[[ ENTRIES SHOWN, beginning ]]

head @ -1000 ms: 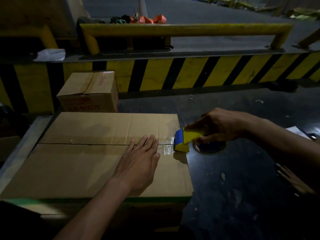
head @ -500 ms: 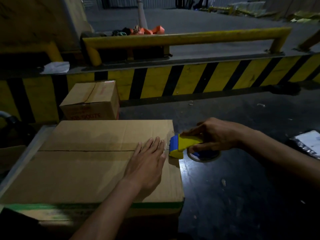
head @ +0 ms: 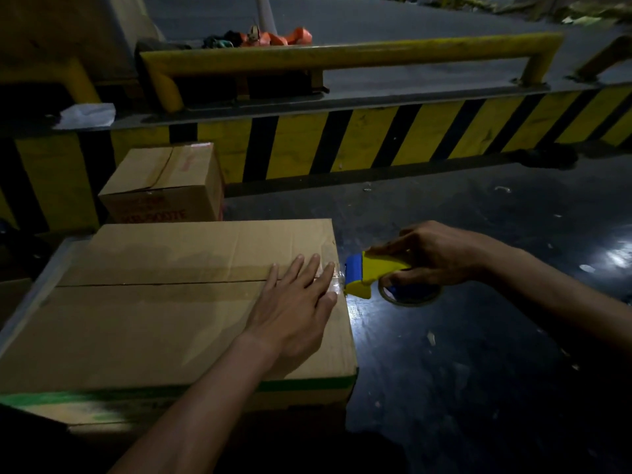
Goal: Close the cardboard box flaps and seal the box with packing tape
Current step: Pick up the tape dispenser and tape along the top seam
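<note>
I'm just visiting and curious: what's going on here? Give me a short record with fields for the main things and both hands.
box: large cardboard box, flaps shut, seam running along the top
tape: clear strip at the seam's right end, leading to the dispenser
left hand: left hand flat on the box top, fingers pressing the tape end
right hand: right hand gripping the yellow and blue tape dispenser just off the box's right edge
nearby: smaller cardboard box behind, closed
backdrop: yellow and black striped barrier
</note>
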Tool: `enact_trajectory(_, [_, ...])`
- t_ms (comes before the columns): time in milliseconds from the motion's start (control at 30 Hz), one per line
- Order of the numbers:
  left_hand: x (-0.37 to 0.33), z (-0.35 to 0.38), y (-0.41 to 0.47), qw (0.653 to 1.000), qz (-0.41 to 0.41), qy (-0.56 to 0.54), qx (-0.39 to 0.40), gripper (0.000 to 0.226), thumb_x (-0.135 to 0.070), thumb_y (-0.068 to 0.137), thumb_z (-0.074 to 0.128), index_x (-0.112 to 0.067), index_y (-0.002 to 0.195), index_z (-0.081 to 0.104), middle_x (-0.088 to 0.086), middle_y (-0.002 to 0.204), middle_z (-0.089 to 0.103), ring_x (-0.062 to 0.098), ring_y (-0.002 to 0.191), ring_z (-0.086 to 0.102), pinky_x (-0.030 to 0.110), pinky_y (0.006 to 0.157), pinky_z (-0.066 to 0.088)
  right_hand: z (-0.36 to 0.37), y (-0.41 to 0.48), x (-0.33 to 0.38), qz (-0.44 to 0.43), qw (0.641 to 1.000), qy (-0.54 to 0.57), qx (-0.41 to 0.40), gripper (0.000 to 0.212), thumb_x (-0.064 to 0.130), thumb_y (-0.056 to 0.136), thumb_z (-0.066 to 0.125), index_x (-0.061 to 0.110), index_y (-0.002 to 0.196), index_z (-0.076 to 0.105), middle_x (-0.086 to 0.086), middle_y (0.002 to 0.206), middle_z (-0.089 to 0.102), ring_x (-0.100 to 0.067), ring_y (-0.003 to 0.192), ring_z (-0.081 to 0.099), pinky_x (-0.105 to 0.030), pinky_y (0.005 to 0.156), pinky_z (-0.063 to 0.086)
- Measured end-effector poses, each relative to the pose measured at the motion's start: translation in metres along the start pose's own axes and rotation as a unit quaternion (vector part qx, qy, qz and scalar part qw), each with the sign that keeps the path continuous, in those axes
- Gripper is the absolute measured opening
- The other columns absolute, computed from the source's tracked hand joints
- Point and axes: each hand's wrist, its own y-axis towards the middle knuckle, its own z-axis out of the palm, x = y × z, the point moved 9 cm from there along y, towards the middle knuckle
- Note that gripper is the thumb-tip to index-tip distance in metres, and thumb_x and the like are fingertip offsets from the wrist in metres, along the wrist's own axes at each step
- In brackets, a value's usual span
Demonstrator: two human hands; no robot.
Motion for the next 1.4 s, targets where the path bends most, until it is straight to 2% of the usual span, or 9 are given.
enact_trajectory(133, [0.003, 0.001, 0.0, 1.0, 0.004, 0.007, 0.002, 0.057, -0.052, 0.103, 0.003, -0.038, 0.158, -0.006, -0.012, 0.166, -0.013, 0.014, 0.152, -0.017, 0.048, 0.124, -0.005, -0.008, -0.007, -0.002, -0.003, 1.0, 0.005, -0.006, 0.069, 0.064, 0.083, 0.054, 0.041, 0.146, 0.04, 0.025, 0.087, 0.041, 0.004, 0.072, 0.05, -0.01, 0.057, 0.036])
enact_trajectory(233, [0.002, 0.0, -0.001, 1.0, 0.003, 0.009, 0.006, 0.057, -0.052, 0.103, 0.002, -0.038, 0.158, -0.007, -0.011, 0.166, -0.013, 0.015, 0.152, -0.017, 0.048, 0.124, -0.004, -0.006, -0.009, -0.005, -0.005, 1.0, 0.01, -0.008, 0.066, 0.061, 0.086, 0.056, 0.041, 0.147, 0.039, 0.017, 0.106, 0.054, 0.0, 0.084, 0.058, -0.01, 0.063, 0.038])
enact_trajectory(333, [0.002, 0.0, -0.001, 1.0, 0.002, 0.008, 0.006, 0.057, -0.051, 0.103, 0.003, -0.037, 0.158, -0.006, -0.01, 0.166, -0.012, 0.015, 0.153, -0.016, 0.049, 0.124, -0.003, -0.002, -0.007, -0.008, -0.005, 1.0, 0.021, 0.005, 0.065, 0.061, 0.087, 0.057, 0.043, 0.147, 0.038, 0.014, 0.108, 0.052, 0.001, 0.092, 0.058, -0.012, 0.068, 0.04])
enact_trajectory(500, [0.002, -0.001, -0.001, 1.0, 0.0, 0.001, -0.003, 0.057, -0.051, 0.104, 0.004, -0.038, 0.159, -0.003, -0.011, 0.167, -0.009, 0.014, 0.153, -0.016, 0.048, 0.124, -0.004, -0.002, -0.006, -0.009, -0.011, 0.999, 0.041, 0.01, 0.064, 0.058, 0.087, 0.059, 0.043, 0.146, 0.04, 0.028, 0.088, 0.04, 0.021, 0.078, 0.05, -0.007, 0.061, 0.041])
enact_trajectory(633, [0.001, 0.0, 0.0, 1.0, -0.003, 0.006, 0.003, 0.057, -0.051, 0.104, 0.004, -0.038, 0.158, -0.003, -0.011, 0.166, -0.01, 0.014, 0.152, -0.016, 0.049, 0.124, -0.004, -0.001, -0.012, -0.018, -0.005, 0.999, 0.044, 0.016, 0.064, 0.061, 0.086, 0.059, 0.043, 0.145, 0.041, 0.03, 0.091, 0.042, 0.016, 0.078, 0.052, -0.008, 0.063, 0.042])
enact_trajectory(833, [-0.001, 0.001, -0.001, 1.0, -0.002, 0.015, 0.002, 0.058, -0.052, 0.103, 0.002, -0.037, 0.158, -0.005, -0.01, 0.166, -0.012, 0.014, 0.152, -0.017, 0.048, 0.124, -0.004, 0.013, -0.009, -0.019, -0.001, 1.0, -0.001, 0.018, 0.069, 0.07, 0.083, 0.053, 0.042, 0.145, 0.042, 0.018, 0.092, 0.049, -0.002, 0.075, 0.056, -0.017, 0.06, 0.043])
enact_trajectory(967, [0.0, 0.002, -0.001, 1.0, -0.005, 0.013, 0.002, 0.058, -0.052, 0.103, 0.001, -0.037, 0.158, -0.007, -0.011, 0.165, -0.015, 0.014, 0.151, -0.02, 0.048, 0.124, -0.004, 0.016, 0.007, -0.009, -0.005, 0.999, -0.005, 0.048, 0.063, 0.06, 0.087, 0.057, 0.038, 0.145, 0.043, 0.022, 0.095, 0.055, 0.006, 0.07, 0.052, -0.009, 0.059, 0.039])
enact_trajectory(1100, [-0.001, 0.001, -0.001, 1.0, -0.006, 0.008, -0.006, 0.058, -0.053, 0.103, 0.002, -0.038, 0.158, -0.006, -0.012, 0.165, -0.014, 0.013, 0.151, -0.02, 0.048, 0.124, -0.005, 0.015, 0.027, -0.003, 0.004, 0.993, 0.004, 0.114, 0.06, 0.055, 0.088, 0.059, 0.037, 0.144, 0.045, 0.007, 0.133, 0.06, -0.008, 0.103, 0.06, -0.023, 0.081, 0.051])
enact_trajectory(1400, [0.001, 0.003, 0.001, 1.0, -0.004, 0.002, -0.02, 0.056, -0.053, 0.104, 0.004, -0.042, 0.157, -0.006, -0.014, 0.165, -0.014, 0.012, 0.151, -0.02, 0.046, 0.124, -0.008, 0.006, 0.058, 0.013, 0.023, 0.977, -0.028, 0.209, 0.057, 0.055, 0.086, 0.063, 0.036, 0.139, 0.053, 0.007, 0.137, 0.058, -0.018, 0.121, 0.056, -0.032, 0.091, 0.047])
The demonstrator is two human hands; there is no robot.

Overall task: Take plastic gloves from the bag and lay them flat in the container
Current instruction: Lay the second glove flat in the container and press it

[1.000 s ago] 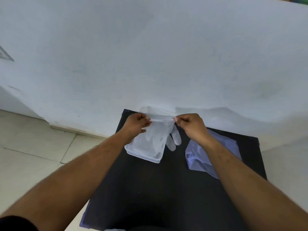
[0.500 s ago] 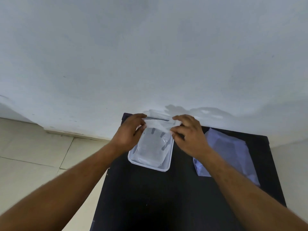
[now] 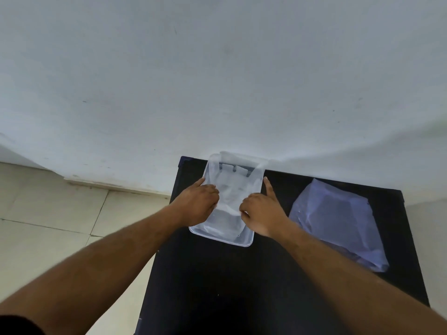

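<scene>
A pale tiled floor (image 3: 48,213) is seen to the left of the container, with a plain white wall (image 3: 217,68) rising behind it. The container (image 3: 222,239), a clear shallow rectangular tray, is set on a black table (image 3: 217,286), at the table's far edge and against the wall. A thin translucent plastic glove (image 3: 233,187) is spread inside the container, its fingers pointed toward the wall and its far end draped over the container's far rim. The left hand (image 3: 196,205) is laid on the left part of the container, palm down, with the fingers pressed flat onto the glove; nothing is gripped in it. The right hand (image 3: 262,212) is placed at the container's right side, palm down, with the index finger stretched out along the right rim and the other fingers curled at the glove's edge; whether the plastic is pinched by those curled fingers cannot be told. Both bare forearms are extended from the near edge of the view toward the container. To the right of the container, well apart from it on the same table, the bag (image 3: 338,223) is seen, a bluish translucent plastic bag lying flattened and slightly crumpled.
</scene>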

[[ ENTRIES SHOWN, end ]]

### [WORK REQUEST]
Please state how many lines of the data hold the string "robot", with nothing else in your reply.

### [OUTPUT]
2